As ever the devil is in the detail and more will emerge when we’ve been able to study the full Statement in detail. There are clearly however some positive moves in the Statement as announced in the House of Commons. In the joint letter from Chambers to the Chancellor in advance of the Autumn Statement we called for changes to planning, actions around the grid and full expensing. So it was positive today to see actions on all of these.
The planning system represents one of the biggest strangleholds on business investment so it is positive to hear the announced improvements to the system, which should mean speeded up planning applications (albeit for higher fees).
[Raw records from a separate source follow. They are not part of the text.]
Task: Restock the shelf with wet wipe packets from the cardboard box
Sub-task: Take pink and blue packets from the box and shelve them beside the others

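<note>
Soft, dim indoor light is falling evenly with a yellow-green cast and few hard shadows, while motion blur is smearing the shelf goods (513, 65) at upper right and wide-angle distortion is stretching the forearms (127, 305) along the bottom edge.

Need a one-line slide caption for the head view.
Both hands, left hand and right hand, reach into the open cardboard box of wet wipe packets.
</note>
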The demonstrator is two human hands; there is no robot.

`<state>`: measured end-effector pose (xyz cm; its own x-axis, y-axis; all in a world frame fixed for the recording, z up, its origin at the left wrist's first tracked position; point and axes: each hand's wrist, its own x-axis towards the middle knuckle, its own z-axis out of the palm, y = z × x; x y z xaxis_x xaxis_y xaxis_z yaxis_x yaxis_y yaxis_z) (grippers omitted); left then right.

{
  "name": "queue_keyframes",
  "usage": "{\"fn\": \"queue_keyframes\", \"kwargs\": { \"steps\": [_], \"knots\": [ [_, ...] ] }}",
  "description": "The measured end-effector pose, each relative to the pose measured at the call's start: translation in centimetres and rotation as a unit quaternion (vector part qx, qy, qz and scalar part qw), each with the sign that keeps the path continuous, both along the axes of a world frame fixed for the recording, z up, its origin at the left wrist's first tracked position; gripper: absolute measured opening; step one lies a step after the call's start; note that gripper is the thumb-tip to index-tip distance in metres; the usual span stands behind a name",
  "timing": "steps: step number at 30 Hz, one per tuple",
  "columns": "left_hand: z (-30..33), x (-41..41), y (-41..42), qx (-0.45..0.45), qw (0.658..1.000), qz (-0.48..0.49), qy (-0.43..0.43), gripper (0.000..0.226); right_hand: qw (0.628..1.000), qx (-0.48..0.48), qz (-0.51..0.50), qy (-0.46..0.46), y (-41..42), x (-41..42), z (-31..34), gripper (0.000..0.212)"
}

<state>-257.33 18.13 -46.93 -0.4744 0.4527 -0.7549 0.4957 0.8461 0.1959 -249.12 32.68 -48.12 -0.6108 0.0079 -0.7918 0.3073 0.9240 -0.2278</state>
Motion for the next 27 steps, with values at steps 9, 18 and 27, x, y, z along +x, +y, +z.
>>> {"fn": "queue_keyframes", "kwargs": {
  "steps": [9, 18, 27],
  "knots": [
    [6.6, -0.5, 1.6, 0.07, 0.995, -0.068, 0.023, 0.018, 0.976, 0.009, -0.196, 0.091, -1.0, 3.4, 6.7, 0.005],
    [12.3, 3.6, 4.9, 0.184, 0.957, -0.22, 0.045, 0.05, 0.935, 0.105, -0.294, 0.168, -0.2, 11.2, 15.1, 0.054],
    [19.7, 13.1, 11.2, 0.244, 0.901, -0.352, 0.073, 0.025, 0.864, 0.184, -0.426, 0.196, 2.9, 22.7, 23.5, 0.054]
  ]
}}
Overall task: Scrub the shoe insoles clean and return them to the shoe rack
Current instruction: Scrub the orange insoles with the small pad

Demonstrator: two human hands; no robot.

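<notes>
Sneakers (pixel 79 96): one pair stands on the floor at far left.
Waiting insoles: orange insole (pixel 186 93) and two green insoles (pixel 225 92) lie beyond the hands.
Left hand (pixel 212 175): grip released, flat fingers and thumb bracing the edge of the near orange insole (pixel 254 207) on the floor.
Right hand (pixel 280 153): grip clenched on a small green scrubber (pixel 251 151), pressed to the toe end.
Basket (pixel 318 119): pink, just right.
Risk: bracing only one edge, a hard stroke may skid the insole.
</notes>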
There was also mention of funding for high-quality nutrient mitigation schemes which should help to unlock housing developments.
The announcement of measures to cut delays in grid access by 90% were positive, and it will be interesting to read the detail of these and see them implemented given that currently thousands of businesses trying to invest in a low carbon future are being told they will have to wait up to 15 years to connect to the electricity network.
This was in place as a temporary policy allowing businesses to write off the cost of investment on qualifying plant and machinery in one go. For every pound a company invests, taxes are cut by up to 25p, running through to 2026. It’s great news that this is being made permanent, which should have a positive impact on investment.
Notable for business in other measures include:
Freezing of alcohol duty, which is always welcomed by pubs.
£50m on increasing apprenticeship numbers in engineering and other key growth sectors. Investment in skills is always welcome and it will be interesting to see the detail of this.
Concierge service for international investors, again the detail will be interesting, as will understanding whether there is within this any potential benefit to Cumbria or whether the focus will be elsewhere.
Investment in innovation centres, although will any of them be in or local to Cumbria?
Establishment of further investment zones, although there was no mention of Cumbria among those highlighted.
Investment in zero carbon automotive, aerospace and life sciences plus a green industries growth accelerator supporting clean energy.
Abolishing mandatory Class 2 National Insurance for the self employed and reducing Class 4 contributions for this group by 1percentage point to 8%, will be welcomed by many, although the savings quoted (average of £350 per year) will have already been swallowed up by higher costs.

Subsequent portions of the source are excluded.